How to compare almost similar Strings in Java? (String distance measure)

41,008

Solution 1

The Levensthein distance is a measure for how similar strings are. Or, more precisely, how many alterations have to be made that they are the same.

The algorithm is available in pseudo-code on Wikipedia. Converting that to Java shouldn't be much of a problem, but it's not built-in into the base class library.

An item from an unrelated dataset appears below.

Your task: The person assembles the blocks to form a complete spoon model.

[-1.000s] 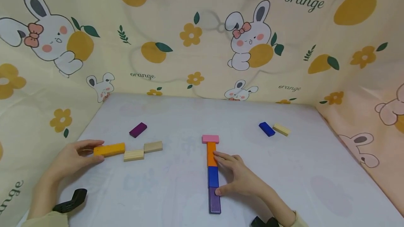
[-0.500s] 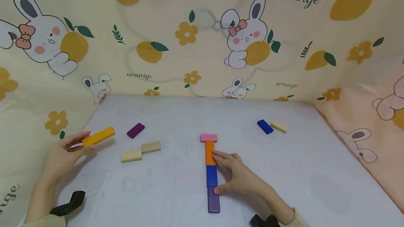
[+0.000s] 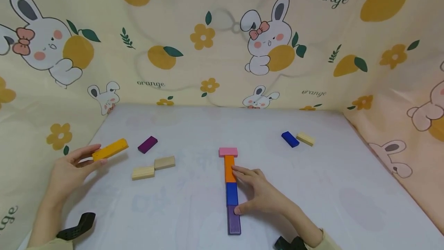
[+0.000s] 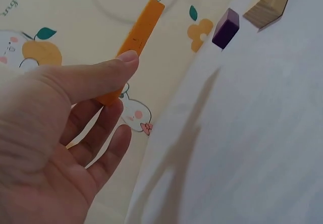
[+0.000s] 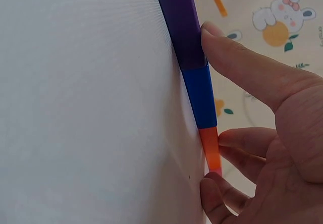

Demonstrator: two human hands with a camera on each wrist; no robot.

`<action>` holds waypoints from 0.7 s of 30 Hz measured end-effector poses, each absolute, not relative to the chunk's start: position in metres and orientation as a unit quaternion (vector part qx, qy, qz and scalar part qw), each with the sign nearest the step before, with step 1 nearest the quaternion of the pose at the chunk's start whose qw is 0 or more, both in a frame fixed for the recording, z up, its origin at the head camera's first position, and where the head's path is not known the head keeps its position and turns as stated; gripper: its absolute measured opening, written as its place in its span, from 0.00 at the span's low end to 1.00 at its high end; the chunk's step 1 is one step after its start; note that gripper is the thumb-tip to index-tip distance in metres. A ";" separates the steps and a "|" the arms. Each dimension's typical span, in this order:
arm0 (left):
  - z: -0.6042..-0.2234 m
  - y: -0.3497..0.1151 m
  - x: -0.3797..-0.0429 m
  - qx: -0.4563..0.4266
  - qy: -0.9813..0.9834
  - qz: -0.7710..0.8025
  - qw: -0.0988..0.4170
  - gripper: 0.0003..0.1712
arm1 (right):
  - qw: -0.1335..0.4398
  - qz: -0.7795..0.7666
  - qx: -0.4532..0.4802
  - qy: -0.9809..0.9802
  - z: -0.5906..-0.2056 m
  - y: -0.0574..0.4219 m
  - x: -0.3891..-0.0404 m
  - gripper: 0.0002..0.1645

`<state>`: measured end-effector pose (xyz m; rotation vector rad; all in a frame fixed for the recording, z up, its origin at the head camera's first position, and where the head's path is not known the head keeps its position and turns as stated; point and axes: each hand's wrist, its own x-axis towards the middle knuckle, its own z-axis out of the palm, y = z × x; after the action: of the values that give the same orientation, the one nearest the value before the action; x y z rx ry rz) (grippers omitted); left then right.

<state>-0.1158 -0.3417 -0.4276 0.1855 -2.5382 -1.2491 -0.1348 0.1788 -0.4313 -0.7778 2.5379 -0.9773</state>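
Observation:
My left hand [image 3: 74, 167] pinches a yellow-orange wooden block [image 3: 112, 148] by one end, between thumb and fingers. Held above the table, the block points away from the hand, as the left wrist view also shows. Toward the table's middle lies a straight row: a purple block [image 3: 234, 225] nearest, then a blue block [image 3: 232, 194] and an orange block [image 3: 229, 168]. A pink block [image 3: 227, 152] lies crosswise at the far end. My right hand [image 3: 261, 194] rests along the row's right side, thumb on the purple block and fingertips at the orange one.
Two plain wood blocks [image 3: 143, 173] lie corner to corner right of my left hand, with a dark purple block [image 3: 147, 144] behind them. At the back right lie a small blue block [image 3: 290, 139] and a pale block [image 3: 305, 139]. A printed cloth [image 3: 180, 18] hangs behind the table.
My left hand has lifted the yellow-orange block off the table, up and left from the plain wood blocks. The right hand stays at the row. The head view has shifted slightly.

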 end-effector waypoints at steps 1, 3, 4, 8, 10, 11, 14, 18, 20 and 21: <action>-0.427 -0.340 -0.116 0.061 -0.887 -0.432 0.152 0.35 | 0.156 -0.341 -0.272 0.886 -0.432 0.179 -0.135 0.58; -0.425 -0.336 -0.116 0.053 -0.891 -0.425 0.152 0.34 | 0.156 -0.341 -0.272 0.886 -0.432 0.178 -0.134 0.58; -0.424 -0.333 -0.116 0.049 -0.892 -0.423 0.153 0.34 | 0.155 -0.341 -0.272 0.887 -0.432 0.178 -0.134 0.58; -0.421 -0.317 -0.121 0.037 -0.896 -0.417 0.147 0.34 | 0.149 -0.340 -0.275 0.887 -0.430 0.177 -0.133 0.58; -0.419 -0.306 -0.124 0.028 -0.894 -0.423 0.144 0.33 | 0.148 -0.342 -0.276 0.886 -0.430 0.177 -0.133 0.58; -0.417 -0.300 -0.126 0.022 -0.893 -0.427 0.142 0.32 | 0.149 -0.344 -0.277 0.885 -0.430 0.177 -0.133 0.58; -0.413 -0.281 -0.132 -0.007 -0.888 -0.440 0.135 0.31 | 0.154 -0.348 -0.276 0.882 -0.431 0.177 -0.133 0.58; -0.405 -0.253 -0.143 -0.051 -0.878 -0.462 0.115 0.30 | 0.159 -0.350 -0.271 0.883 -0.432 0.177 -0.133 0.58; -0.402 -0.239 -0.150 -0.065 -0.875 -0.469 0.105 0.29 | 0.158 -0.349 -0.269 0.884 -0.432 0.177 -0.133 0.58; -0.400 -0.232 -0.154 -0.070 -0.873 -0.472 0.101 0.29 | 0.157 -0.349 -0.269 0.884 -0.432 0.177 -0.133 0.58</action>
<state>-0.1542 -0.2319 -0.4002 -0.2066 -2.5804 -1.3934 -0.1326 0.1775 -0.4318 -0.7701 2.5298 -0.9982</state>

Wikipedia has some more algorithms that measure similarity of strings.

Solution 2

The following Java libraries offer multiple compare algorithms (Levenshtein,Jaro Winkler,...):

  1. Apache Commons Lang 3: https://commons.apache.org/proper/commons-lang/
  2. Simmetrics: http://sourceforge.net/projects/simmetrics/

Both libraries have a java documentation (Apache Commons Lang Javadoc,Simmetrics Javadoc).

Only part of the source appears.